# [Assigned task]
Count the lines below containing "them". Number only.

# [Data to examine]
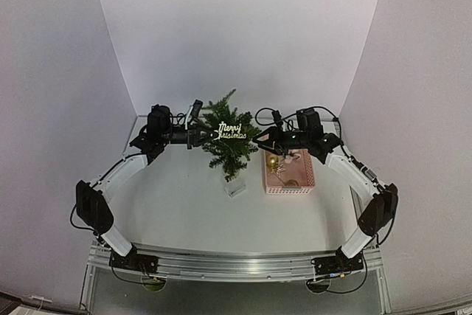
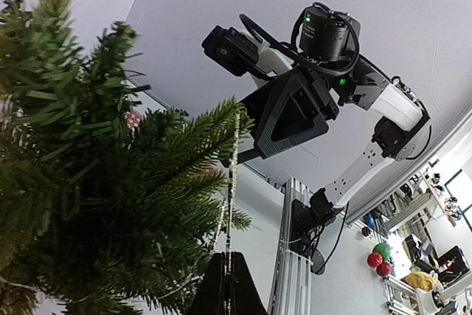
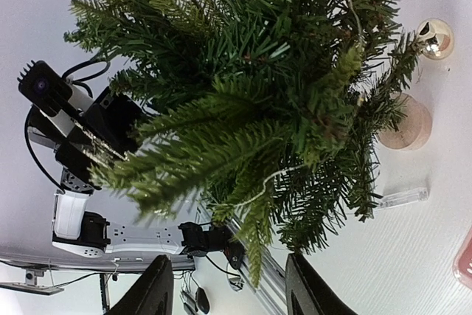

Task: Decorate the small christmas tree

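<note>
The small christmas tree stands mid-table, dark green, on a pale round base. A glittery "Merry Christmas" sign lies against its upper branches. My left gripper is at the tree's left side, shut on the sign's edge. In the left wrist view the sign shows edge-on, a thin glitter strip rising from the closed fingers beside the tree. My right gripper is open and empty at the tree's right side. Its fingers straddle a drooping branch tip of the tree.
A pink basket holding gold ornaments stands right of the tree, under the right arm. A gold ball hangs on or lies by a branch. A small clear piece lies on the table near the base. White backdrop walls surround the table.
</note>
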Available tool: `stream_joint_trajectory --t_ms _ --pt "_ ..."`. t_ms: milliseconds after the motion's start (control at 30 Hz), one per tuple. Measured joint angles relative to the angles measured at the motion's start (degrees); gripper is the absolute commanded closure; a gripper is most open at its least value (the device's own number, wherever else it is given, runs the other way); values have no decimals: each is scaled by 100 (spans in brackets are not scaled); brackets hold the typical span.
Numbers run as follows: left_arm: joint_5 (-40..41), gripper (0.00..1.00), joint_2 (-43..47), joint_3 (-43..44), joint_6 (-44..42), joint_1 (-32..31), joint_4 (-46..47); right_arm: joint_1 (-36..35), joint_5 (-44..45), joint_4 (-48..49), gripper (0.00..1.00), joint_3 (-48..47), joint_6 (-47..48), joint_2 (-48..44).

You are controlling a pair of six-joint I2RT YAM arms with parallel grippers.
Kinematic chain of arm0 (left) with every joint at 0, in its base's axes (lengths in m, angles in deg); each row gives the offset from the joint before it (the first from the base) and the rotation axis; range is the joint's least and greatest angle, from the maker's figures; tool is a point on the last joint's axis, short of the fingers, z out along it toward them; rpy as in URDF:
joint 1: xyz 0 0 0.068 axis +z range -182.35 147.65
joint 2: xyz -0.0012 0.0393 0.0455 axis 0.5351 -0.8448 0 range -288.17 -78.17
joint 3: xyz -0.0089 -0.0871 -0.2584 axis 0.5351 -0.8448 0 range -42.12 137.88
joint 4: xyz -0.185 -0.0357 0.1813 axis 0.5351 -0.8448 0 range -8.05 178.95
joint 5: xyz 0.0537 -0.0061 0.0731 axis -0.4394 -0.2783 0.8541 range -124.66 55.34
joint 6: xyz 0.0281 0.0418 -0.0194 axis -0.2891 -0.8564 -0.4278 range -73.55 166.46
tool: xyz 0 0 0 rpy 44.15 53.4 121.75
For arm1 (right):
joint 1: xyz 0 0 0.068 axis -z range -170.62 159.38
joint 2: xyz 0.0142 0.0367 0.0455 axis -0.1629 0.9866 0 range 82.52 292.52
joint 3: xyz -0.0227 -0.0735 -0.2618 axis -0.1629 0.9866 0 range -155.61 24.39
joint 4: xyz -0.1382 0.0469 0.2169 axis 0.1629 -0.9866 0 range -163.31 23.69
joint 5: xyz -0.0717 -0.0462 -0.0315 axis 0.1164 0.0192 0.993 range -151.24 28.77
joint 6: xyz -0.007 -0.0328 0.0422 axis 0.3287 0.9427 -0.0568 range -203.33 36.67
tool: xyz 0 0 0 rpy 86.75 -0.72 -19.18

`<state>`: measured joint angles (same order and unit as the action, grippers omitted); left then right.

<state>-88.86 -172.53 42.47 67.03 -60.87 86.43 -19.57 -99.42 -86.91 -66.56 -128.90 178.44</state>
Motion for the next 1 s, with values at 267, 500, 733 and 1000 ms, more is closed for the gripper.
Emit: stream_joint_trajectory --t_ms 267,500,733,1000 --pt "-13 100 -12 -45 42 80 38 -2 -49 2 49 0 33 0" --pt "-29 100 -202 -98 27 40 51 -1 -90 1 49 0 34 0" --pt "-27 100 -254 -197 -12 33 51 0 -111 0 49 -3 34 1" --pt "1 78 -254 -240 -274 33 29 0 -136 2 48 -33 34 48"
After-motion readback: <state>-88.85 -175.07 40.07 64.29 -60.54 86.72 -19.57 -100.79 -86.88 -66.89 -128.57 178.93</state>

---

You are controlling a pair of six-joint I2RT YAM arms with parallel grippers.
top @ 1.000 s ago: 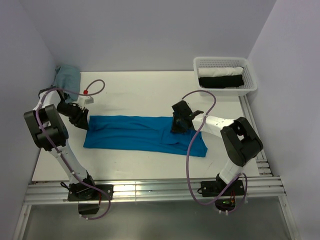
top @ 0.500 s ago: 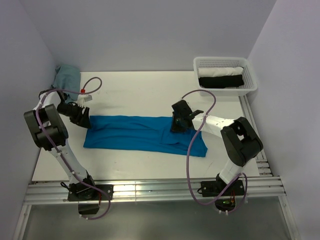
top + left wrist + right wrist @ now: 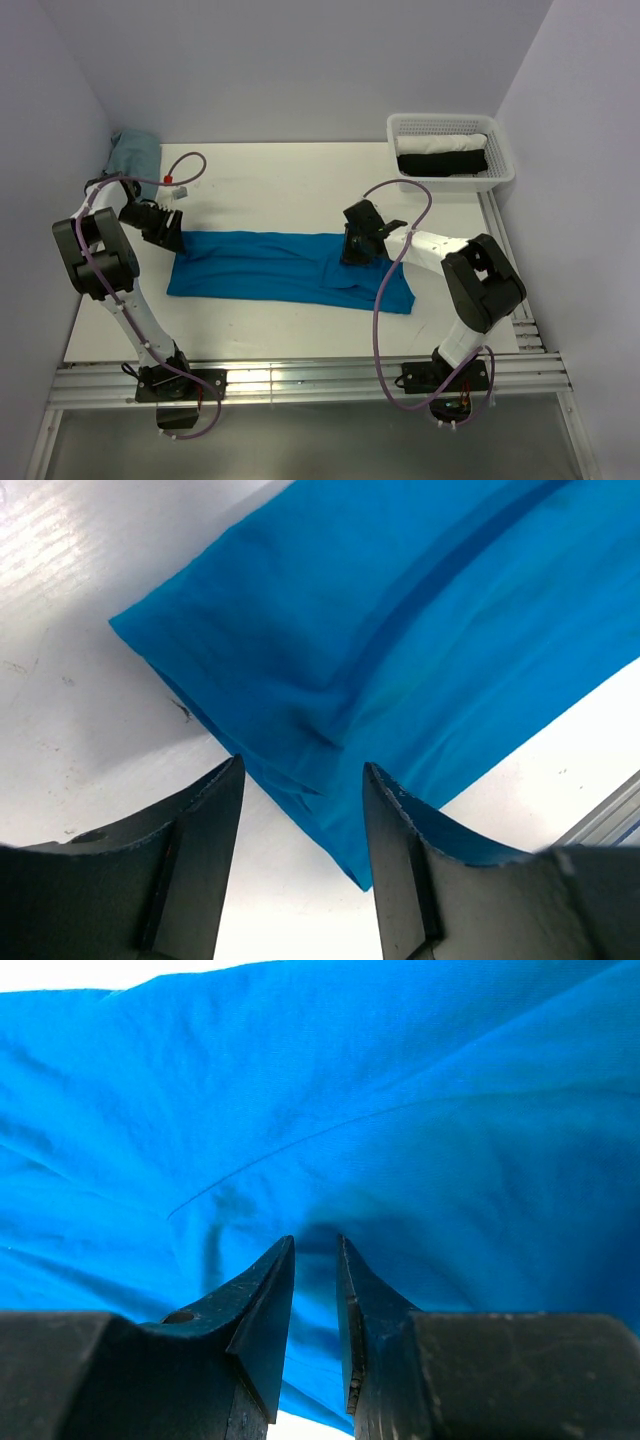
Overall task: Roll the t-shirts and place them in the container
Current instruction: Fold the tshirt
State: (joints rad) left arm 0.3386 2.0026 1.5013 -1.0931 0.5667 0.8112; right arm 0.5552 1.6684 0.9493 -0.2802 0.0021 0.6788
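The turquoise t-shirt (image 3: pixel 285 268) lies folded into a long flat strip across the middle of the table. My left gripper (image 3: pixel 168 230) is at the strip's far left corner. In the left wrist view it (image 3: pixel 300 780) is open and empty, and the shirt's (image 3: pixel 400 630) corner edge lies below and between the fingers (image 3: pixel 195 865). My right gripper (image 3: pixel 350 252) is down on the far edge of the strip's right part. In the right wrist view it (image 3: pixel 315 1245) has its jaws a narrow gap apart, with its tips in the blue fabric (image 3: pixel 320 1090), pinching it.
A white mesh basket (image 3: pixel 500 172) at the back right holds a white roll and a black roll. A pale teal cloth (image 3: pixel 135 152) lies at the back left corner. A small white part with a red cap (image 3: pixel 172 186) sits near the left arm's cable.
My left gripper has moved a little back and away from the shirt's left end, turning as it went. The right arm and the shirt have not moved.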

# [Answer for the task]
2